Multiplayer Quake III Arena on Linux (client and server)

I made a sort-of-joke the other day about using Quake III Arena as a form of metaverse for decoded.legal meetings.

After all, you can move about, group together with people, talk (admittedly to the whole group, AFAIK) via text chat, and frag people who talk too much or go off topic.

In other words, ideal for most corporate meetings.

And that led me to thinking about actually setting up a multiplayer Quake III environment.

So I did, mainly thanks to the superb ioquake3 Free software Quake engine.

Buying Quake III Arena

While ioquake3 is Free software, some of the files to actually play Quake III are not.

I bought an old CD containing Quake III Arena from eBay, and copied the files from there.

£9 delivered, and it also has Quake III Team Arena on it.

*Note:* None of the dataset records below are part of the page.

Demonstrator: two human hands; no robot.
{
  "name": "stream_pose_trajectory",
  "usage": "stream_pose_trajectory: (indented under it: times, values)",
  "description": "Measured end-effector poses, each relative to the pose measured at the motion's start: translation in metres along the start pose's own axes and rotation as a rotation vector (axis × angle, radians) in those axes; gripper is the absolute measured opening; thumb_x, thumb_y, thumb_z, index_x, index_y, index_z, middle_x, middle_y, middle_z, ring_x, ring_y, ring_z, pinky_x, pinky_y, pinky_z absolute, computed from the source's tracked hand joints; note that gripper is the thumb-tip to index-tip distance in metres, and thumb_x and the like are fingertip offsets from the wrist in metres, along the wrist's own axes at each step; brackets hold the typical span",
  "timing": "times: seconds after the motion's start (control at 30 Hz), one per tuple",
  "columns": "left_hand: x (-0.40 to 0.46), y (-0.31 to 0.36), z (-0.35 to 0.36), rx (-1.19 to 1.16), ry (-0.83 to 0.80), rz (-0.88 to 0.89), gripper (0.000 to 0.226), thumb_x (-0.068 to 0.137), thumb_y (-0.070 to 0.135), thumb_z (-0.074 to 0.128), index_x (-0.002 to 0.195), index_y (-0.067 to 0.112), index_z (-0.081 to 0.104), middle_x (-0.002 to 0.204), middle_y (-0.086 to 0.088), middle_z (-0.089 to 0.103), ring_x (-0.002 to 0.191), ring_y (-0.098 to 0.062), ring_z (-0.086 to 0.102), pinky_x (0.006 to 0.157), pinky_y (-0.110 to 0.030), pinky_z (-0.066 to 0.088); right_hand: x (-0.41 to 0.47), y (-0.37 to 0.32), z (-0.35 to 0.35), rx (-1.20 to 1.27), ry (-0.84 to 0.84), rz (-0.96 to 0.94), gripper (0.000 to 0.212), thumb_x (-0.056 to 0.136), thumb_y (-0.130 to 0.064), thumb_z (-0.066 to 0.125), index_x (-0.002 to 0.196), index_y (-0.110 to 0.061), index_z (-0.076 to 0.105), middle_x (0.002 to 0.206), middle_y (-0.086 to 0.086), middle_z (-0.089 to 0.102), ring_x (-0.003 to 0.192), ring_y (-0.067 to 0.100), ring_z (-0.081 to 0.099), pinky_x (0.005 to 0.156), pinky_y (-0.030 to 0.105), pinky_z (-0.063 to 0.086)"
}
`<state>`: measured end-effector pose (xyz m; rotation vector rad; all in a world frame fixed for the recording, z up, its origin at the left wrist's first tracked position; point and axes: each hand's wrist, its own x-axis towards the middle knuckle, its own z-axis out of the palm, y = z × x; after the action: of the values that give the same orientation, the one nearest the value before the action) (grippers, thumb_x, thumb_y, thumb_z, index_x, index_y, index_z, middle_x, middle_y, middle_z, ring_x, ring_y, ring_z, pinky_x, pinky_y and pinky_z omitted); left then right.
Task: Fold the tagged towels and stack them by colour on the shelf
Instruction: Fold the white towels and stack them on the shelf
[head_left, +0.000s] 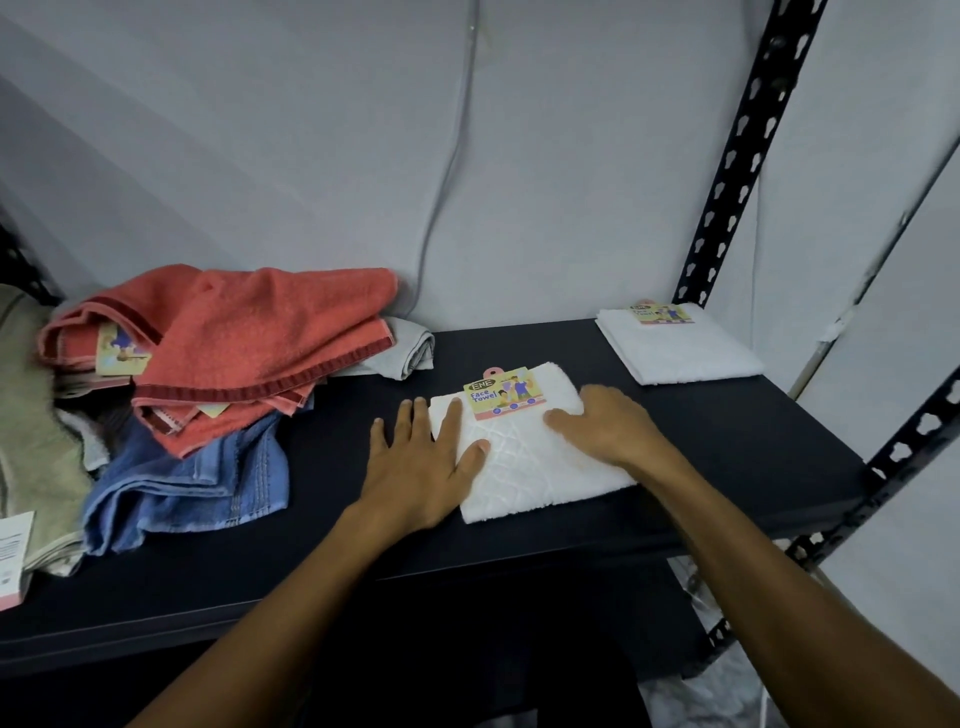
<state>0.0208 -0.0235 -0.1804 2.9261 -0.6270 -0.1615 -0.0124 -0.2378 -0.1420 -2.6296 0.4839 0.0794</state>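
A folded white towel (524, 467) with a "Face Towel" tag (506, 392) lies on the black shelf (727, 441) in the middle. My left hand (426, 462) lies flat with straight fingers, its thumb and forefinger on the towel's left edge and the rest on the shelf. My right hand (608, 426) presses flat on the towel's right part. A second folded white towel (680, 345) with its tag sits at the shelf's back right. At the left is a loose heap: red towels (249, 343), a blue towel (187, 488), an olive towel (36, 431) and a grey one (410, 351).
A slotted black upright (748, 145) rises at the back right and another (914, 431) at the front right. A grey wall with a thin cable (447, 171) backs the shelf. A loose tag card (13, 561) hangs at the far left edge.
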Motion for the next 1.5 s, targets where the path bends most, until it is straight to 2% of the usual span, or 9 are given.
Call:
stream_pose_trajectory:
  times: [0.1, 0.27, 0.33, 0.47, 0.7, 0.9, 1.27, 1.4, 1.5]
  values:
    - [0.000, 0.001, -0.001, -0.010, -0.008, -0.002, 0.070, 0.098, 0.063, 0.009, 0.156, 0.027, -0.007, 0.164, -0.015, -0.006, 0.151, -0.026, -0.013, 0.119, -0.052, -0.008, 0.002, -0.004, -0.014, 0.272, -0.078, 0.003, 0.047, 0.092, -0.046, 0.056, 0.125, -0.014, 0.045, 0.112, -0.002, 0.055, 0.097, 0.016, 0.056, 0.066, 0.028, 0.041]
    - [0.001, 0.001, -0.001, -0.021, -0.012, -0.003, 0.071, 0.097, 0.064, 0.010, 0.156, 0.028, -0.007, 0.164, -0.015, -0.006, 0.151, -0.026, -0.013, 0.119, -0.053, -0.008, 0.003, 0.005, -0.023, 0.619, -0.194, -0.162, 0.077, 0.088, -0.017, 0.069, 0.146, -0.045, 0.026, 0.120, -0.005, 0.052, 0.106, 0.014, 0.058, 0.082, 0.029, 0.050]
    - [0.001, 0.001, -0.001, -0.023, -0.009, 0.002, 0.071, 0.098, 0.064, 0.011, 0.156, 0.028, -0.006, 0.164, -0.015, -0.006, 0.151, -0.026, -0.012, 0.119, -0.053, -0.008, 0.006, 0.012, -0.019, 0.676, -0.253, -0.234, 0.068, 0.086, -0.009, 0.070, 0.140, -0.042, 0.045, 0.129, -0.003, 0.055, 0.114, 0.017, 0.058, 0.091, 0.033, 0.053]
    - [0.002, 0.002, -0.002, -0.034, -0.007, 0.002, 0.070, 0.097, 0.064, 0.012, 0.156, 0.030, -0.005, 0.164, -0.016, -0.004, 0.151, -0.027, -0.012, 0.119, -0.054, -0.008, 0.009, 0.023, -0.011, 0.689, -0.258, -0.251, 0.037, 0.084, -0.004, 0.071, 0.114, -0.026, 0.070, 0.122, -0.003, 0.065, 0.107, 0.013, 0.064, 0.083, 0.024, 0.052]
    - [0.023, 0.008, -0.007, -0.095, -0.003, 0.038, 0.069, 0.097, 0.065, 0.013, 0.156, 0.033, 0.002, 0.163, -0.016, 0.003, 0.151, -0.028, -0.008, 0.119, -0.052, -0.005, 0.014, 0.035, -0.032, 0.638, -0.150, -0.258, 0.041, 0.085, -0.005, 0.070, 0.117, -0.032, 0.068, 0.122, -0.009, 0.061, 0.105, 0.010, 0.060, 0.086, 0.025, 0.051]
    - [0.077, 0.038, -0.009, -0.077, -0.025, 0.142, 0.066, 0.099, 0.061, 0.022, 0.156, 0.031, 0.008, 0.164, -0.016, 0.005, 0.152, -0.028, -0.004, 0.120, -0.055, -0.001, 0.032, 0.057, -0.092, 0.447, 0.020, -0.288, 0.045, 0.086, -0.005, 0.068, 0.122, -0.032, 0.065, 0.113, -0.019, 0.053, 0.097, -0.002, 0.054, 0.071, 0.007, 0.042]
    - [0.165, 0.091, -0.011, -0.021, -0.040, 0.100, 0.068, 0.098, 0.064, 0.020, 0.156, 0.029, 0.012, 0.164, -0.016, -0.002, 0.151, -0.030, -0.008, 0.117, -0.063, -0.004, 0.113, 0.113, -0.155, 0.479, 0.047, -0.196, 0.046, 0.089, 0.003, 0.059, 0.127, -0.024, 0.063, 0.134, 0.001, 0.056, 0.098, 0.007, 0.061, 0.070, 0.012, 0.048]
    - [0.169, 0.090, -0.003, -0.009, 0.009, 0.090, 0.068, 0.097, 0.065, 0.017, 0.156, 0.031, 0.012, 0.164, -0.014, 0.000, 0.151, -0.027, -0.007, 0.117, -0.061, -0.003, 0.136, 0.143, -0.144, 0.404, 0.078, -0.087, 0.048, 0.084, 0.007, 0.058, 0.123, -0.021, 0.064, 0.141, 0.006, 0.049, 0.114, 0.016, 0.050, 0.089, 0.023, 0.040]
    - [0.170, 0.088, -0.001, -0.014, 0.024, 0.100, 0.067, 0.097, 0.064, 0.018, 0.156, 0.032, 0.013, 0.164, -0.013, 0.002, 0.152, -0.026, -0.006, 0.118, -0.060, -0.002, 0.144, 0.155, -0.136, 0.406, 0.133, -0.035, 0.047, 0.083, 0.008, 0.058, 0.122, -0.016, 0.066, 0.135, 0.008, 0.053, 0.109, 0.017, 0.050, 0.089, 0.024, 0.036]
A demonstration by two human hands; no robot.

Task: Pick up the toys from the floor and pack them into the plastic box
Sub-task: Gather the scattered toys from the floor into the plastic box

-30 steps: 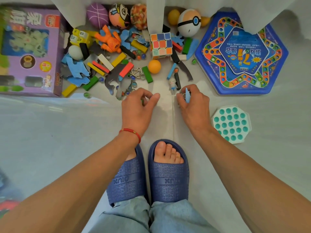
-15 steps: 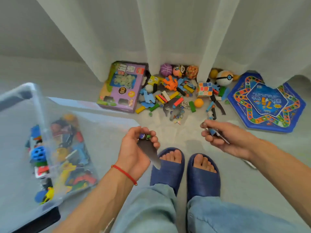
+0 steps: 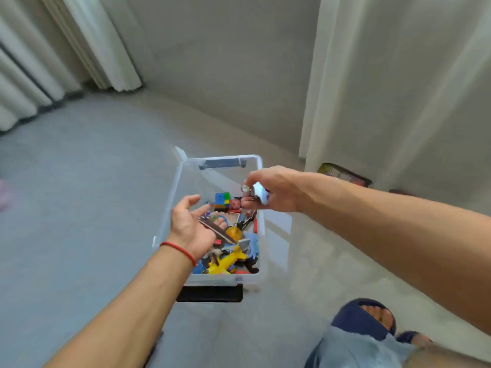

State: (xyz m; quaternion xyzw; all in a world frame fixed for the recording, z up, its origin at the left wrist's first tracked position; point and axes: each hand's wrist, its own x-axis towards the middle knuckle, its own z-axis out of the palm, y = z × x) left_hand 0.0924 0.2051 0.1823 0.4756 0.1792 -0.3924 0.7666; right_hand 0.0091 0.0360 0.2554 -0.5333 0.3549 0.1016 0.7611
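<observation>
A clear plastic box [image 3: 170,200] stands on the floor, holding several coloured toys, among them a yellow figure [image 3: 225,261] and an orange ball [image 3: 233,231]. My left hand [image 3: 192,227] is over the box's left side, palm up and fingers spread, with a dark flat puzzle piece [image 3: 216,229] sliding off the palm toward the toys. My right hand [image 3: 271,189] hovers above the box's right side, fingers curled round small toys: a metal ring piece [image 3: 245,189] and a light blue piece [image 3: 261,196].
White curtains [image 3: 372,88] hang at the right and at the far left. A purple toy carton [image 3: 345,175] peeks out below the right curtain. My foot in a blue slipper [image 3: 364,314] is at the lower right. Grey floor surrounds the box.
I have turned left from the toy pile to the box. Both hands moved over the box. My left hand has opened and its dark piece is slipping out.
</observation>
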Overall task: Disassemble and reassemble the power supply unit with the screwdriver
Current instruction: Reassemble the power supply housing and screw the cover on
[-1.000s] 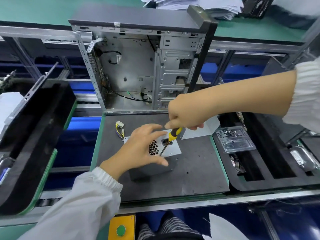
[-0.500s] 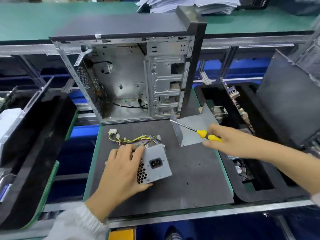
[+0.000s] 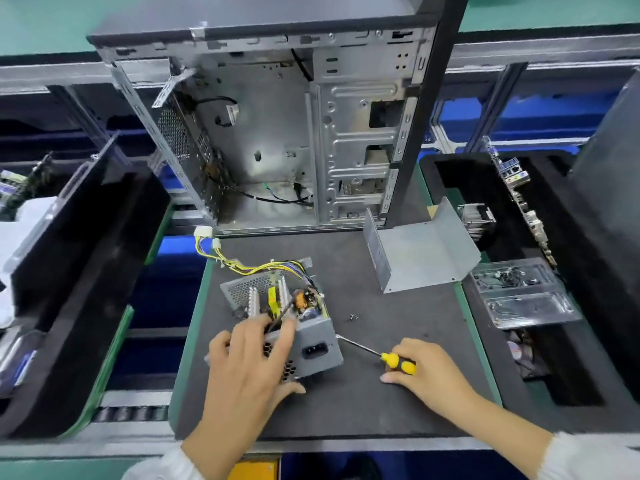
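Below the middle of the frame, on the dark mat (image 3: 363,403), sits the power supply (image 3: 304,341), its cover off so the circuit board, heat sinks and a copper coil show from above. The left hand (image 3: 249,368) lies over its near left corner, fingers spread across the vented side and top edge, thumb against the lower edge, steadying it; whether the fingers curl round the casing or only press on it I cannot tell. The right hand (image 3: 429,372), lower right of centre, is clamped round the yellow handle of the screwdriver (image 3: 377,355), whose tip points at the unit's right edge, very near or touching it. Two small screws (image 3: 353,318) lie loose on the mat just right of the unit, and the bent metal cover (image 3: 426,258) rests farther up and to the right, in front of the open computer case (image 3: 277,133). A clear plastic tray (image 3: 523,296) of small parts sits at the right. The unit looks like a stiff steel box, fairly heavy for its size, with sharp sheet edges; the open board is fragile, so it is best held by the outer walls. The yellow wires (image 3: 242,266) trailing to the upper left are floppy and could snag.
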Demonstrator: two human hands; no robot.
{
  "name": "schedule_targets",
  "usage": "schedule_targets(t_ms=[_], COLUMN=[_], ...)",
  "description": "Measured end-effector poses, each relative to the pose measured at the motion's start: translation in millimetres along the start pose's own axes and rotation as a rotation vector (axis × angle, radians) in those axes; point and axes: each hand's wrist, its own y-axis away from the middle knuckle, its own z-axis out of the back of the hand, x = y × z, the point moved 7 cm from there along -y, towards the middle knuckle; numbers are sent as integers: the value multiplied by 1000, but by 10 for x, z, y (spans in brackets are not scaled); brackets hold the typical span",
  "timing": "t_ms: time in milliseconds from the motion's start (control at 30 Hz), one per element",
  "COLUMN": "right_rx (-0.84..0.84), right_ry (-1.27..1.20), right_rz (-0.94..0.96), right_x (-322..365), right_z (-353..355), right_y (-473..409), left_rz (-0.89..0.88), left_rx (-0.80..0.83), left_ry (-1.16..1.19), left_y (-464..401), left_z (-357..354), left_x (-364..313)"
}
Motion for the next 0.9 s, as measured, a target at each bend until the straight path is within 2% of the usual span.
schedule_targets(t_ms=[333,467,500,600,733,833,900], right_rx=[44,-92,-133,-184,-213,-410,-593], right_ry=[310,-297,-354,-284,-126,-125,-148], right_rz=[87,-24,-26,-11,45,129,76], right_x=[17,-37,-26,27,84,86,-100], right_z=[34,236,268,260,207,562,997], right_y=[-37,-33,-58,-169,-227,-148,-112], left_rz=[-19,-106,-111,-154,-62,-93,-186], left_rx=[48,125,139,138,89,52,115], left_ry=[32,30,35,98,459,647,567], left_y=[143,150,142,115,-128,-628,-1086], left_z=[-111,-189,-210,-200,-25,34,-122], left_x=[-49,-133,-141,-101,20,-33,-227])
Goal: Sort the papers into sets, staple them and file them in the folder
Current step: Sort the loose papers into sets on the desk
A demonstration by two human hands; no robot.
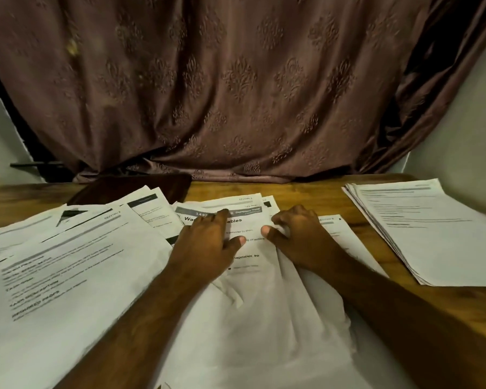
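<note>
A loose spread of printed white papers [68,262] covers the left and middle of the wooden table [306,192]. On the middle sheet [253,276], headed in bold black type, my left hand [208,242] lies flat with its fingers straight. My right hand [300,237] grips that sheet's right edge, thumb on top and fingers curled, and the paper creases under it. A squared stack of papers [432,234] lies apart at the right. A dark folder [141,186] lies at the back, partly under the spread sheets.
A brown patterned curtain [236,94] hangs right behind the table's far edge. A pale wall [460,122] stands at the right. Bare wood shows between the middle papers and the right stack.
</note>
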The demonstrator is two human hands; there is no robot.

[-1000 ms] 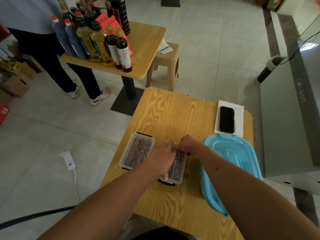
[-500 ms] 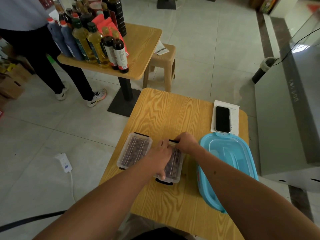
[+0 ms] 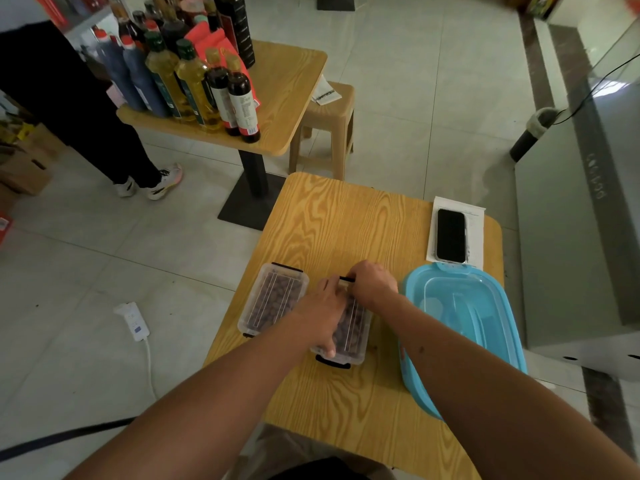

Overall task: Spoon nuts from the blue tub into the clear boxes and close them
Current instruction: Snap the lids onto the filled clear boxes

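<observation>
Your left hand (image 3: 320,315) lies flat over the lid of the right-hand clear box (image 3: 353,337) at the frame's centre, fingers fairly straight and pressing down, thumb reaching toward the near end. Your right hand (image 3: 372,284) sits at the far end of that same box, fingers curled over the black latch (image 3: 347,279) there and gripping it. The box holds dark nuts under its lid, and a second black latch (image 3: 333,362) shows at its near end.

Just left of it, apart from your hands, the left-hand clear box (image 3: 273,299) rests on the wooden table (image 3: 346,223), lid on, also full of nuts.

To the right of your hands, the blue tub (image 3: 460,327) stands near the table's right edge with its lid on; your right forearm crosses in front of its near corner.

Beyond the tub, toward the right of the frame, a black phone (image 3: 450,235) lies on a sheet of paper (image 3: 476,233).

In the upper left of the frame, a second table (image 3: 291,91) carries a cluster of bottles (image 3: 194,81), with a stool (image 3: 329,123) beside it and a person's legs (image 3: 86,116) further left. A white power strip (image 3: 133,320) lies on the tiled floor at left.
</observation>
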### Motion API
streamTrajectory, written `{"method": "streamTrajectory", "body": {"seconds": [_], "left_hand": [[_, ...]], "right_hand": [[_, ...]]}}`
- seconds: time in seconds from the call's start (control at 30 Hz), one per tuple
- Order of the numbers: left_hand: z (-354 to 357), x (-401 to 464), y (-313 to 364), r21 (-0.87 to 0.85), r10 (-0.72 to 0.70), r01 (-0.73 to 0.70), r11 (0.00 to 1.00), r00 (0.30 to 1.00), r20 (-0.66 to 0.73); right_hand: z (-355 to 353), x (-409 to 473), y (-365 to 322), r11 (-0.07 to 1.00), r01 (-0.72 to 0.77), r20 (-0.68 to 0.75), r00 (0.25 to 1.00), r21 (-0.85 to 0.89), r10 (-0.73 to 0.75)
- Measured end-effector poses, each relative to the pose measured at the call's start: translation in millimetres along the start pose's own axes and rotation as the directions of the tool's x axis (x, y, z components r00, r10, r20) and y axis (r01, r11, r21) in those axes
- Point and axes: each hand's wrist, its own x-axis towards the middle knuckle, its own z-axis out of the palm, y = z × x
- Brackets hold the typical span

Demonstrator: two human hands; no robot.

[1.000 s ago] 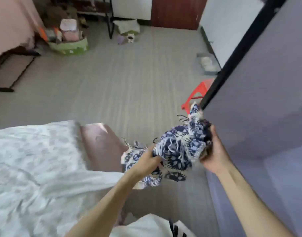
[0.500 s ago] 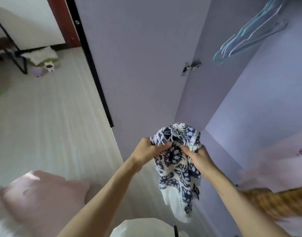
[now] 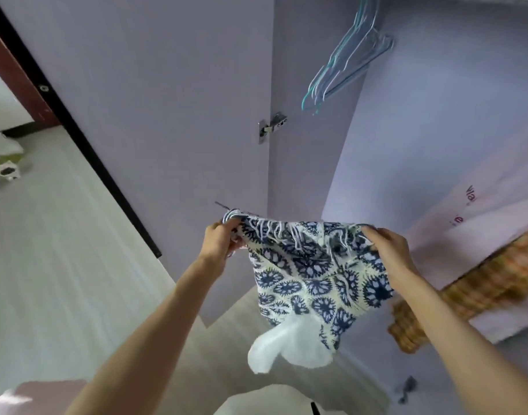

(I understand that one can find the relevant files online, but my understanding is that they are not licensed suitably for that.)

Installing ioquake3 (client)

I installed ioquake3 on an old laptop running Debian, from GNOME’s software GUI, via flatpak.

I started it, so that it would create the directory structure.

I put the game files in ~/.var/app/org.ioquake3.ioquake3/data/baseq3/.

I “registered” it with “aaaaaaaaaaaaaaa”.

And that’s it.

Installing ioquake3 (server)

For the server, I mostly followed these instructions.

I’m using a Raspberry Pi 4, and, with two multiplayers, it has been absolutely fine. I suspect it could cope with a lot more.

I created a new user:

sudo useradd -m -g users -s /bin/bash -d /home/quake3 quake3

and set its password:

sudo passwd quake3

Then I installed the server:

sudo apt install ioquake3-server -y

I switched to my new user

su - quake3

I put the games files (and config files) in /home/quake3/.q3a/baseq3. (I think I could also have used /usr/lib/ioquake3/baseq3.)

I created the config files from the Github example, as a starting point.

I created a simple bash script to run the server (to avoid me having to remember the command):

sudo tee /home/quake3/start_quake_server.sh <<EOF
#!/bin/bash
/usr/lib/ioquake3/ioq3ded +exec server.cfg +exec levels.cfg +exec bots.cfg
EOF

And made it executable:

chmod +x /home/quake3/start_quake_server.sh

I opened the relevant port:

sudo ufw allow in from any to any port 27960 comment 'allow in to quake3'
sudo ufw reload

(Note that this allows in from “any”; in practice, you might want to limit it to a particular VLAN, or even particular machines.)

I ran screen, and then ran the bash script (/home/quake3/start_quake_server.sh).

And I had a running Quake III server.

Connecting to the server

For now, I’ve just specified the server by IP address. I’ve yet to experiment with whether it will cope with a domain name.

I’ve only used IPv4 so far; I might try IPv6 one day, but I am not optimistic.

I’ve also not experimented with enabling automatic download by clients of maps stored on the server.

Tinkering with the game types and levels

I’ve had a bit of a play around with some of the different settings.

CTF (Capture The Flag) requires CTF-specific maps, with a flag in them.

Some of the settings haven’t worked quite the way that I’d thought they would, in terms of frag limits and so on. I’m probably getting something wrong.

Playing with a friend

It works! We’ve done voice via Signal, and then just run around playing Quake III like it is the late 1990s/early 2000s.

Great fun.

Playing Quake III in the browser

I’ve also set up Quake III running in the browser with JavaScript and WebAssembly.

It works (to my surprise) hosted on a Raspberry Pi.

But I haven’t yet managed to get it working for multiplayer mode. I tried switching the supplier .pk3 file with the one from the CD (renaming it in line with the supplied file) and, while it shows that it is loading, it hasn’t worked.

Perhaps I’ll spend some more time on this some point.